One question: “Which platforms can be used as data sources?” From our perspective, an IGA platform such as SailPoint is one of the data sources. Input data we ingest is usually flat files—CSV, Excel, LDIF (for Active Directory and OpenLDAP), XML, JSON, and sometimes TXT. We handle all these file formats and you can create ingestion processes and parsing rules for each. You customize them to the extracts your IT teams and application owners can provide. Your SailPoint team can provide an IGA extract, and we craft the data‑ingestion process around that file. This means we’re agnostic. We also have a marketplace with pre‑packaged plugins that help parse and ingest files from common data sources. We have plugins to ingest data from Okta, any IAM solution running SCIM, Microsoft Active Directory, Azure AD, Google Cloud, Linux local admin accounts, etc. If something isn’t in the marketplace, you can develop your own.

This makes entry easy. Many projects start with CSV or flat files, and you can get extracts from almost any IGA tool nearly instantly. You can later automate it, but at a low level you can start quickly and start analyzing data right away. That’s why starting with analytics when you start an IGA project is so important: it makes things easier from day one, and also if you have an established solution.
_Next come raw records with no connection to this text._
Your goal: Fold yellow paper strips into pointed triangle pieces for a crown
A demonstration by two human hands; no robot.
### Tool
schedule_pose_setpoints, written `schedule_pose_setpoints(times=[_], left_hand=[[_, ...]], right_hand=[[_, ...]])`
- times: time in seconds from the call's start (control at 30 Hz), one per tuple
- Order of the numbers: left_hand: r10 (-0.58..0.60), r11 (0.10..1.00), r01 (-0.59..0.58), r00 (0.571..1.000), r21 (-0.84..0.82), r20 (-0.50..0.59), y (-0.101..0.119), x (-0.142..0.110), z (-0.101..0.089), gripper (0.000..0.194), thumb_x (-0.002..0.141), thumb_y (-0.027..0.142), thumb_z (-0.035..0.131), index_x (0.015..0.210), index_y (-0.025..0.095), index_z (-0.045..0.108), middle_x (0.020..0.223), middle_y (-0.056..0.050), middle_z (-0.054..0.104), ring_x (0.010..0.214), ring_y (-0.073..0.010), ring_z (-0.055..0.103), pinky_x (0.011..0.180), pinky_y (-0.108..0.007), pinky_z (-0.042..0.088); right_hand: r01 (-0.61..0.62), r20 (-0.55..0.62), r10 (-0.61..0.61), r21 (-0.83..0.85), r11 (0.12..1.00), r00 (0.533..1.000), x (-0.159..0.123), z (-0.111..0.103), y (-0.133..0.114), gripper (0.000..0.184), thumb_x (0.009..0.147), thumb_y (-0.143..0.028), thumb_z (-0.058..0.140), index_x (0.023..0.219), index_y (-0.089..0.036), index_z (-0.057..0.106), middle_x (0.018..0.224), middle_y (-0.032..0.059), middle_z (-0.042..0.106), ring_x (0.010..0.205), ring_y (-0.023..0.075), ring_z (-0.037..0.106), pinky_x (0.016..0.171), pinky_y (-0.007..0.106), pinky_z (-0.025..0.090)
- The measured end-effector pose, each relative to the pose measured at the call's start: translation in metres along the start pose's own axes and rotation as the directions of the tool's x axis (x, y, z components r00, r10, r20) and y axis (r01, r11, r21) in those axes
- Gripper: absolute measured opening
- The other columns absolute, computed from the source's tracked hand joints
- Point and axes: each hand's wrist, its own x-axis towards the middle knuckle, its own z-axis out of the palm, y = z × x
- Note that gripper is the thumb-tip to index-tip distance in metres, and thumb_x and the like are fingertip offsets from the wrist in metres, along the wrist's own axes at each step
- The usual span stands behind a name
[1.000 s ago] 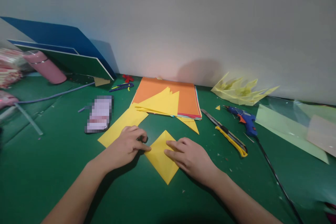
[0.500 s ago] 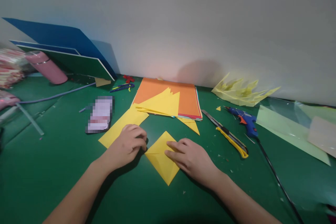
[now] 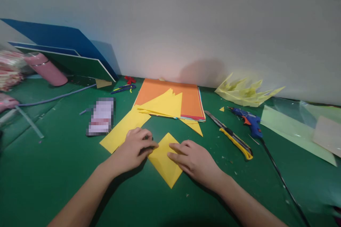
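A folded square of yellow paper (image 3: 168, 175) lies on the table like a diamond, one corner towards me. At its left corner, the thumb and forefinger of my left hand (image 3: 138, 149) are drawn together on the paper's edge. My right hand (image 3: 195, 159) rests over the right side, its fingers stretched out and pressing the sheet flat. Just behind my left hand lies a yellow paper strip (image 3: 124, 129). Further back, several yellow paper triangles (image 3: 166, 104) are stacked on orange sheets (image 3: 154, 90).
Right of my hands lie a yellow utility knife (image 3: 234, 140) with its blade out, a blue glue gun (image 3: 249, 120) with a cord, and pale green paper (image 3: 293, 134). A spiky yellow paper piece (image 3: 245, 94) stands behind. Leftwards are a phone (image 3: 101, 117) and a pink bottle (image 3: 46, 69).
My left hand has moved right, and its fingertips now reach over the left corner of the yellow paper. My right hand has stayed in place on the sheet.
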Motion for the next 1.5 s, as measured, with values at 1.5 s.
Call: schedule_pose_setpoints(times=[1.5], left_hand=[[0.054,0.993,-0.055,0.998,0.103,0.009,0.008,0.019,0.022,0.029,0.093,0.016,0.04,0.113,0.024,0.061,0.124,-0.001,0.061,0.101,-0.0226,0.047,0.082,-0.037,0.034]], right_hand=[[-0.098,0.08,0.1,-0.023,0.995,0.992,0.009,0.005,-0.008,0.025,0.089,-0.016,0.051,0.113,-0.012,0.057,0.106,0.0106,0.067,0.082,0.0218,0.055,0.075,0.034,0.049]])
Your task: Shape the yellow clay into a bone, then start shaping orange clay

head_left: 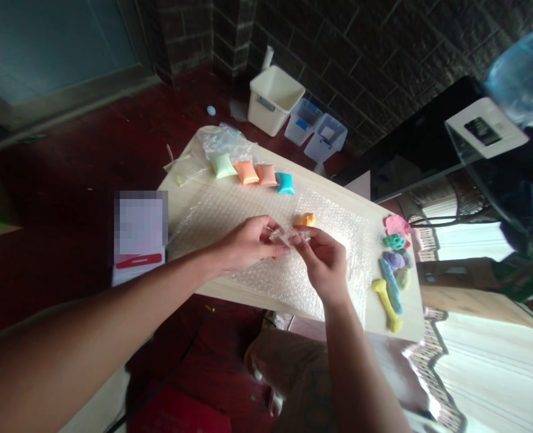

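Between them, my left hand [257, 243] and my right hand [323, 258] pinch a small crumpled piece of clear plastic [284, 236], perhaps a wrapper. Just beyond my right fingers an orange-yellow lump of modelling clay [308, 219] rests on a sheet of bubble wrap [271, 276]. Farther back lie small packets in a row: light green [222, 166], orange [247, 172], peach [267, 175] and turquoise [285, 183].
Shaped clay pieces sit at the table's right end, among them a yellow bone shape [387, 305], a blue roll [391, 285] and a pink piece [397, 226]. Clear plastic bags [225, 139] lie at the far left corner. Bins [273, 99] stand on the floor behind the table [325, 180].
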Motion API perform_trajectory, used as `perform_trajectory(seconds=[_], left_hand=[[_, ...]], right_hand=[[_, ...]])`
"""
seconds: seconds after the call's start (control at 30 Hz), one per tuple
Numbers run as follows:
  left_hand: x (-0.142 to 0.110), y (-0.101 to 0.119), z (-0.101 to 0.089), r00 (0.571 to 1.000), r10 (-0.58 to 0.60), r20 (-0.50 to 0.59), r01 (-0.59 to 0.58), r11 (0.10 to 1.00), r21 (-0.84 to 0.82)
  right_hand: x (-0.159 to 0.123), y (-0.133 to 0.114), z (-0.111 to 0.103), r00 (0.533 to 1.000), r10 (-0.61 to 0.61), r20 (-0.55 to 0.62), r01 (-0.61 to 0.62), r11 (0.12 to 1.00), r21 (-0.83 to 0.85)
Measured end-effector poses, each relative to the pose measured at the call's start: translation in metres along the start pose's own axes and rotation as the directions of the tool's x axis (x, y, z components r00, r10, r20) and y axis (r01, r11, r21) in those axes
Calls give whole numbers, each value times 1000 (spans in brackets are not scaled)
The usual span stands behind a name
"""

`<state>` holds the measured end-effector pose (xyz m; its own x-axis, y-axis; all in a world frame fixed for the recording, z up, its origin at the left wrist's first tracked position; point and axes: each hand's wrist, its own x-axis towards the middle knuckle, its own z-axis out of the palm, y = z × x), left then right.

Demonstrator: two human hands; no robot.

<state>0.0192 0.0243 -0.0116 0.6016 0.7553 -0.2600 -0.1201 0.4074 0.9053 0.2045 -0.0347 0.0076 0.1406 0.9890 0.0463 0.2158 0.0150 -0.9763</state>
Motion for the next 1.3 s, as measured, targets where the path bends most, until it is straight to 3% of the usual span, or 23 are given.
perform_trajectory(seconds=[0.17,0.33,0.4,0.47,0.53,0.6,0.73,0.83,0.93,1.03,1.17,1.3], left_hand=[[2,0,-3,994,90,-54,-80,983,165],[3,-1,-12,932,350,-98,-220,759,613],[3,0,-12,913,378,-151,-233,790,567],[2,1,-9,940,290,-180,-215,912,348],[1,1,-3,983,147,-112,-136,986,101],[0,-1,3,997,67,-43,-67,998,-17],[0,-5,6,995,76,-68,-72,996,53],[-1,-6,2,992,124,3,-120,957,265],[-4,-6,-2,980,181,82,-199,861,467],[-5,-9,-4,987,140,76,-160,869,469],[-4,-10,-3,998,17,58,-33,956,293],[-3,-6,-1,998,-3,67,-12,974,225]], right_hand=[[2,4,5,990,54,-131,-45,997,68],[0,0,2,975,62,-211,-58,998,23],[-1,-1,0,969,71,-237,-73,997,-2],[-2,-1,1,964,79,-255,-79,997,13],[-2,1,4,963,90,-253,-73,994,75],[-3,4,7,974,109,-199,-81,986,145],[-2,10,3,981,182,-71,-160,957,241],[-2,9,-6,970,239,38,-242,944,226],[-1,6,-11,955,255,149,-274,954,123],[-2,6,-8,975,203,94,-209,976,65],[-4,6,2,994,106,-33,-105,993,51],[-5,4,9,992,115,-59,-115,993,-4]])
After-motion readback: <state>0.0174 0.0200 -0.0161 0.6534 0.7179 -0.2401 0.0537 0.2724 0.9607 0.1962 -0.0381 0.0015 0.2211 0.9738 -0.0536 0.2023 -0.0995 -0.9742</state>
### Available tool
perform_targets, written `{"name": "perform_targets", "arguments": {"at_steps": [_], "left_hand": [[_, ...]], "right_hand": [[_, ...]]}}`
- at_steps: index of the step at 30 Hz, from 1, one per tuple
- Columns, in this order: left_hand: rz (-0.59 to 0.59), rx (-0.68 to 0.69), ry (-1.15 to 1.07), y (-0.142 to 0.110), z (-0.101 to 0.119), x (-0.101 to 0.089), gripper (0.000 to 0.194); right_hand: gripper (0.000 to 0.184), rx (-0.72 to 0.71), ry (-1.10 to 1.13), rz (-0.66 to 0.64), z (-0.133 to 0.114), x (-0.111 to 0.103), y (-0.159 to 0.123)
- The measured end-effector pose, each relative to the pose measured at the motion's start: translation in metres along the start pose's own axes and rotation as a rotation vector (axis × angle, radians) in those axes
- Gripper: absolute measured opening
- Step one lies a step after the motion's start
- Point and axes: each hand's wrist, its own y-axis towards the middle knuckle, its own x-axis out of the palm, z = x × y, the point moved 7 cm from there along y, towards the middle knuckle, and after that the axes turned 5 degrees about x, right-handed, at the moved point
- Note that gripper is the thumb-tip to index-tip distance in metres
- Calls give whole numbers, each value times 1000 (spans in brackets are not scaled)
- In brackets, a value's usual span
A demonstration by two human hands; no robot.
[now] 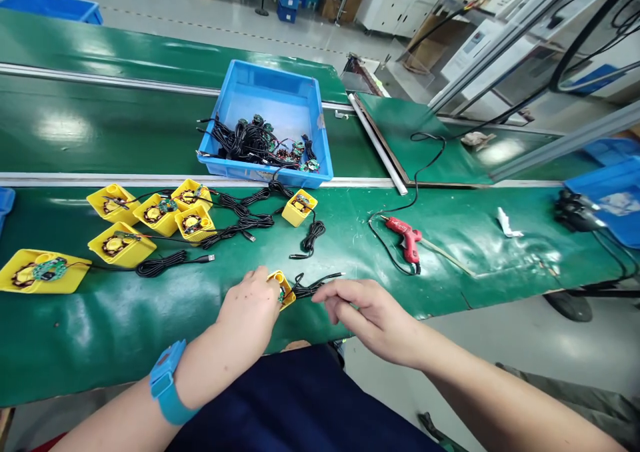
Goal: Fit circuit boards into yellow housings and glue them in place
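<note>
My left hand (249, 299) grips a small yellow plastic tray (283, 288) on the green conveyor belt (150, 345) and covers most of it. A coiled black cable (309, 288) runs from that tray to the right. My right hand (373, 312) hovers just right of the tray, its fingers apart and holding nothing, with its fingertips close to the cable. Several other yellow trays (120, 244) stand to the far left, each with a circuit board, a round coil and a black cable.
A blue plastic bin (265, 122) of cables and circuit boards stands beyond the trays. A red hot glue gun (406, 239) lies on the belt to the right. A blue crate (605, 199) sits at the right edge. A metal rail (190, 180) runs behind the belt.
</note>
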Motion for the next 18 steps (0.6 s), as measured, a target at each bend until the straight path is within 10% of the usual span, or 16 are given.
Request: {"name": "perform_targets", "arguments": {"at_steps": [18], "left_hand": [[-109,-39,23,-1,6,-6,17]], "right_hand": [[16,-14,-686,-319,1,54,37]]}}
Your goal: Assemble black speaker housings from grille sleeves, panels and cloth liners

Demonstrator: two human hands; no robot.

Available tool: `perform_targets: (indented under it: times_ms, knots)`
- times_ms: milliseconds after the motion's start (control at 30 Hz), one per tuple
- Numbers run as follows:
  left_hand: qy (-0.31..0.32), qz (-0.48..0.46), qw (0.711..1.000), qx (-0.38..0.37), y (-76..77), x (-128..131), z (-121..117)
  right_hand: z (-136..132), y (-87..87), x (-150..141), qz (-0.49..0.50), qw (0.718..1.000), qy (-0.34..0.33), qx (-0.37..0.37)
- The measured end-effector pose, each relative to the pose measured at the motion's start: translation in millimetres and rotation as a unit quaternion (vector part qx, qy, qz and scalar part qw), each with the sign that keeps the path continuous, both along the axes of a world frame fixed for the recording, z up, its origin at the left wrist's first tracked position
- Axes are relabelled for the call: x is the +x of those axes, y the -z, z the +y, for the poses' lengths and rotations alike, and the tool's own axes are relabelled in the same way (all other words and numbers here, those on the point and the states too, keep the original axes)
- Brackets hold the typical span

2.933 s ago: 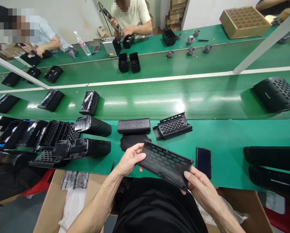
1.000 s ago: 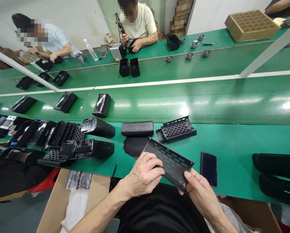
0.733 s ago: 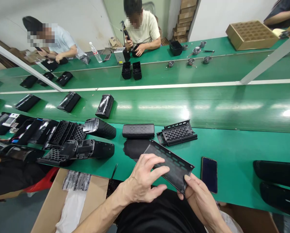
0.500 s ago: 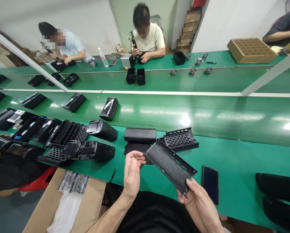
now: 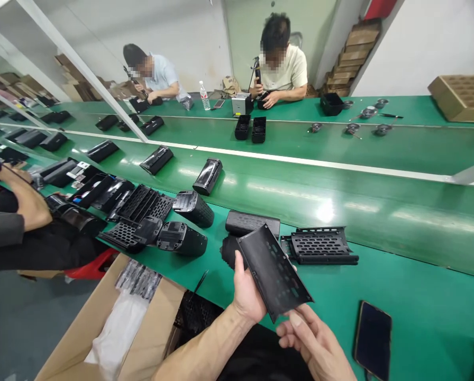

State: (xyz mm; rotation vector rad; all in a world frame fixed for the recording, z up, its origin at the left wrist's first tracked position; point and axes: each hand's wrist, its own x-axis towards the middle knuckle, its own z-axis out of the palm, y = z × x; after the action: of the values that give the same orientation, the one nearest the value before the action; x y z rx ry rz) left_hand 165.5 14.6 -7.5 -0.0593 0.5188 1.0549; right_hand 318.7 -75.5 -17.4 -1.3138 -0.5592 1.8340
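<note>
One neighbour's arm: far left of phone, bent, dark-sleeved above the elbow.
Red stool: well left of phone.
Carton: left of phone, below the edge of bench, holding white bag.
Loose grilles: well left of phone, crowded in a row.
Capped cases: two, left of phone, beside the grilles.
Belt cases: three, beyond and left of phone, spaced apart.
Cloth: black, left of phone, partly hidden.
Left hand: left of phone, palm up, pinching panel across its width, thumb at left edge.
Panel: beyond and left of phone, raised over bench, tilted, hollow face up, slots along right side.
Long case: beyond and left of phone, partly behind panel.
Right hand: just left of phone, curled, near panel's lower end; cannot tell whether touching or pinching.
Grille stack: beyond and left of phone.
Phone: flat on bench, dark-screened.
</note>
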Motion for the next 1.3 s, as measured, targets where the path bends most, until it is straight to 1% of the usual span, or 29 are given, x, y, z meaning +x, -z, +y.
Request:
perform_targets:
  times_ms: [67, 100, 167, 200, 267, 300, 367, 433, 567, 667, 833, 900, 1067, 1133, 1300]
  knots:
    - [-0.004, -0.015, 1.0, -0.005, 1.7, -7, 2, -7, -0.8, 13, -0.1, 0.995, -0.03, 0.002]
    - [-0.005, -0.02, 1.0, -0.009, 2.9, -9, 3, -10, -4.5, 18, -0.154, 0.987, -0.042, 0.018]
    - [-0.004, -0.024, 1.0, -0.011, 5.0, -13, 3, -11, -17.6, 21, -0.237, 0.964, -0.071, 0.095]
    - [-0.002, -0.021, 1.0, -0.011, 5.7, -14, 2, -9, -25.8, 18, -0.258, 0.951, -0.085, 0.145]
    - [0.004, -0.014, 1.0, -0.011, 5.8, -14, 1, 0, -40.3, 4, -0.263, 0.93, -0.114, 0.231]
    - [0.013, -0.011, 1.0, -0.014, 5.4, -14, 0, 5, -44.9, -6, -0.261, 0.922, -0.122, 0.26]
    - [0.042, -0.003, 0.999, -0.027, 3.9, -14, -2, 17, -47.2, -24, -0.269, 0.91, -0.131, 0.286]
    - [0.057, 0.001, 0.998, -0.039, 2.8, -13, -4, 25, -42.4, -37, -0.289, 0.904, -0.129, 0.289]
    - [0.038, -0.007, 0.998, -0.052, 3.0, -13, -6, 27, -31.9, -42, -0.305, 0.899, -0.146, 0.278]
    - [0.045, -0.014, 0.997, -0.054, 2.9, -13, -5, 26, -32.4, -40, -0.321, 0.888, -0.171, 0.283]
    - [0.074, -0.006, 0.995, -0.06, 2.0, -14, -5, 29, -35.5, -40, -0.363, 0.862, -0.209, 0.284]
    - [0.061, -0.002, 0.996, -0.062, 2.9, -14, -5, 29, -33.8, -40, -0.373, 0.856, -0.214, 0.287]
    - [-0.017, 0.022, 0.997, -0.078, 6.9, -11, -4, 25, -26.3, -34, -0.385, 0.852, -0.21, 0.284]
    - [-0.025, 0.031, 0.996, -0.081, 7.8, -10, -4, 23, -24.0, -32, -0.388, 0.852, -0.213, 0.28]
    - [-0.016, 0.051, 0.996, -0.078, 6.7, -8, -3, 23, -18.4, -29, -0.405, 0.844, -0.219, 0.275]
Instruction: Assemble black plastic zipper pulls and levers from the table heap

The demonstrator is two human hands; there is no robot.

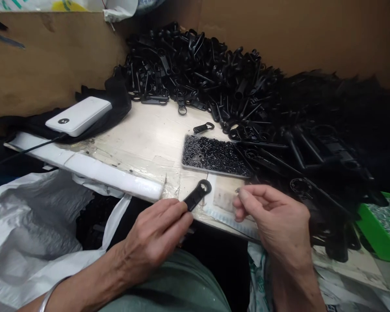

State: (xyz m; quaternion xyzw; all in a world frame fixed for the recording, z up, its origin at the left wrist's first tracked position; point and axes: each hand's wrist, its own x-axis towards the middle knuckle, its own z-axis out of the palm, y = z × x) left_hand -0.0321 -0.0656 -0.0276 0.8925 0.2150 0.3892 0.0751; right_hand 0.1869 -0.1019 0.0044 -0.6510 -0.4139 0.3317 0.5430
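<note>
My left hand (159, 227) is closed on one end of a black plastic part with a ring-shaped end (197, 195); the ring points up and to the right, over the table's front edge. To its right, my right hand (269, 212) is in a pinch, thumb against forefinger. A tiny dark piece seems to show at the fingertips, too small to name. Just beyond both hands lies a shallow clear tray (214, 156) filled with small black pieces and, on its left side, small silvery ones. Another black ring-ended part (203, 127) rests behind the tray.
A large heap of black plastic parts (198, 65) covers the back and right of the table. At left, a white power bank (79, 116) with a cable sits on black cloth. A green bin (381, 229) of small shiny pieces stands right; a white sack (35, 234) hangs front left.
</note>
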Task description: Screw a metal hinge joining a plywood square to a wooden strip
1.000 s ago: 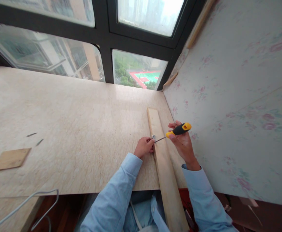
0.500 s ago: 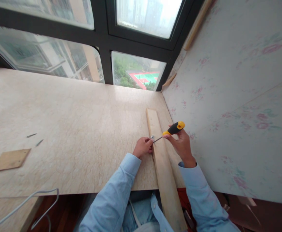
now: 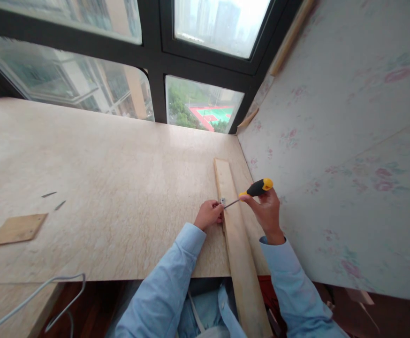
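Observation:
A long wooden board lies on the stone-look sill, its near end jutting past the front edge toward my body. My right hand is closed around a black and yellow screwdriver, its shaft slanting down to the left. The tip meets the board's left edge beside a small metal fitting. At that edge my left hand pinches with thumb and forefinger near the tip. Whatever sits between those fingers is too small or hidden to make out.
On the left of the sill lie a small wooden piece and two thin dark slivers. A pale cable loops at the lower left. A papered wall rises close on the right, and windows stand behind.
The screwdriver handle has shifted slightly right and tilted a little lower in my right hand. My left hand stays at the board's edge. The whole view has moved slightly.

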A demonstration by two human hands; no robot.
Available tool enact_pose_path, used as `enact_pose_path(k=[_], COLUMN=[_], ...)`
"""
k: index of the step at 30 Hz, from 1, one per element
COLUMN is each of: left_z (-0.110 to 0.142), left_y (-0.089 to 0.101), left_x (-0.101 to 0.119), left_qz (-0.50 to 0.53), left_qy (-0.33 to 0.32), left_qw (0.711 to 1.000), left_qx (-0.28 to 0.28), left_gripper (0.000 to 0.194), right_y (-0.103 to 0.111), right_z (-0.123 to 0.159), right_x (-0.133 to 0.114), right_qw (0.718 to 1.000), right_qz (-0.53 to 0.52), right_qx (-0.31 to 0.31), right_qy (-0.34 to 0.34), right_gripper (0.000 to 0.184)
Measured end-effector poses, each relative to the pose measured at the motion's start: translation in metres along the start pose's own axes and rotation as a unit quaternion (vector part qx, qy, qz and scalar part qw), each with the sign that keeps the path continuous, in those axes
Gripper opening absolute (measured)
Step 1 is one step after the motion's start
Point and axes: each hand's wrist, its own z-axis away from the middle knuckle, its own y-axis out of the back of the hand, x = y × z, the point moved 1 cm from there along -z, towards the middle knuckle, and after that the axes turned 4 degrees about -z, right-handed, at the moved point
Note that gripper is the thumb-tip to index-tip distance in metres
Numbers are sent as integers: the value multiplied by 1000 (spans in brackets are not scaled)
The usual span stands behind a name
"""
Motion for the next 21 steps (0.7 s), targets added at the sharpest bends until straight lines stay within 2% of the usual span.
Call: enact_pose_path(k=[2, 5, 8, 10, 12, 14, 17, 19, 21], left_z=[0, 1, 2, 2, 2, 1, -1, -1, -1], left_y=[0, 1, 1, 1, 1, 1, 1, 0, 0], left_x=[0, 1, 3, 4, 4, 2, 0, -1, -1], left_qz=[-3, -6, -9, -9, -10, -15, -20, -21, -18], left_qy=[-2, 1, 7, 8, 7, 2, -6, -8, -6], left_qw=[1000, 1000, 1000, 1000, 1000, 1000, 1000, 1000, 1000], left_qx=[-1, -1, 1, 0, -1, -1, 0, 2, 2], left_gripper=[17, 17, 17, 16, 15, 16, 19, 21, 21], right_y=[-4, -7, -3, 2, 6, 8, 6, 1, -3], right_z=[0, 5, 10, 11, 10, 6, 1, 0, 2], right_x=[0, -10, -20, -22, -19, -14, -7, -6, -9], right_qw=[1000, 992, 979, 976, 982, 994, 995, 994, 993], right_qz=[-13, -92, -150, -144, -100, -21, 94, 89, 8], right_qx=[-11, -80, -134, -152, -143, -93, -31, -57, -115], right_qy=[0, -18, -42, -61, -70, -51, 0, 18, 16], right_gripper=[47, 53, 56, 54, 48, 47, 61, 68, 68])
Another question: “How is it typically deployed with common IGA tools like SailPoint or Saviynt? Do they work in tandem?” It’s possible to have a control loop between your IGA/ITSM platform and your Identity Analytics implementation. You feed Identity Analytics with flat files from Saviynt or SailPoint. Then we create interfaces for remediation or revocation requests (tickets) that come from our access‑review process or from our control browser (where you access permanent controls and trigger remediation). We can send remediation requests as tickets to ServiceNow, Jira, your IAM system, or any ticketing platform. This gives you a back‑and‑forth loop: you send revocation requests to your IGA or ServiceNow, they handle remediation, and when we ingest files the next week or month, we see whether the account was actually revoked. If not, that triggers a new risk and becomes part of the control plan again. We track this in a back‑and‑forth loop if you interface these systems.

You can also handle remediation manually or via mass emails to systems that are not ServiceNow or Jira (for example, a third‑party system). You send emails to a mailbox or group for an application, and it is handled separately. Then you track and update revocation requests in the Identity Analytics remediation section, marking tickets as completed or in progress. This is configurable. You can have different strategies for different applications: for example, use SailPoint integration for three IGA‑managed applications, and manual processes for an engineering application outside IGA scope, handled by the application owner.

Another question: “Can you ingest data from Okta?” Okta is part of our marketplace. We can pull files from Okta as an identity data source and also use Okta as an authentication platform to access the Identity Analytics web portal. The same goes for Active Directory or Azure AD, which can be used both as data sources and authentication providers.

Finally, a question on deployment: “How is it deployed with common IGA tools?” As explained, it typically works in tandem: the IGA platform is a data source and a remediation endpoint, while Identity Analytics provides visibility, intelligence, and decision‑making workflows, feeding back revocation or provisioning decisions into the IGA or ITSM systems.

That covers the main points we wanted to discuss about why user access reviews matter, why they are painful today, and how Identity Analytics and AIDA can transform them from a painful manual process into a fast, insightful, and effective one.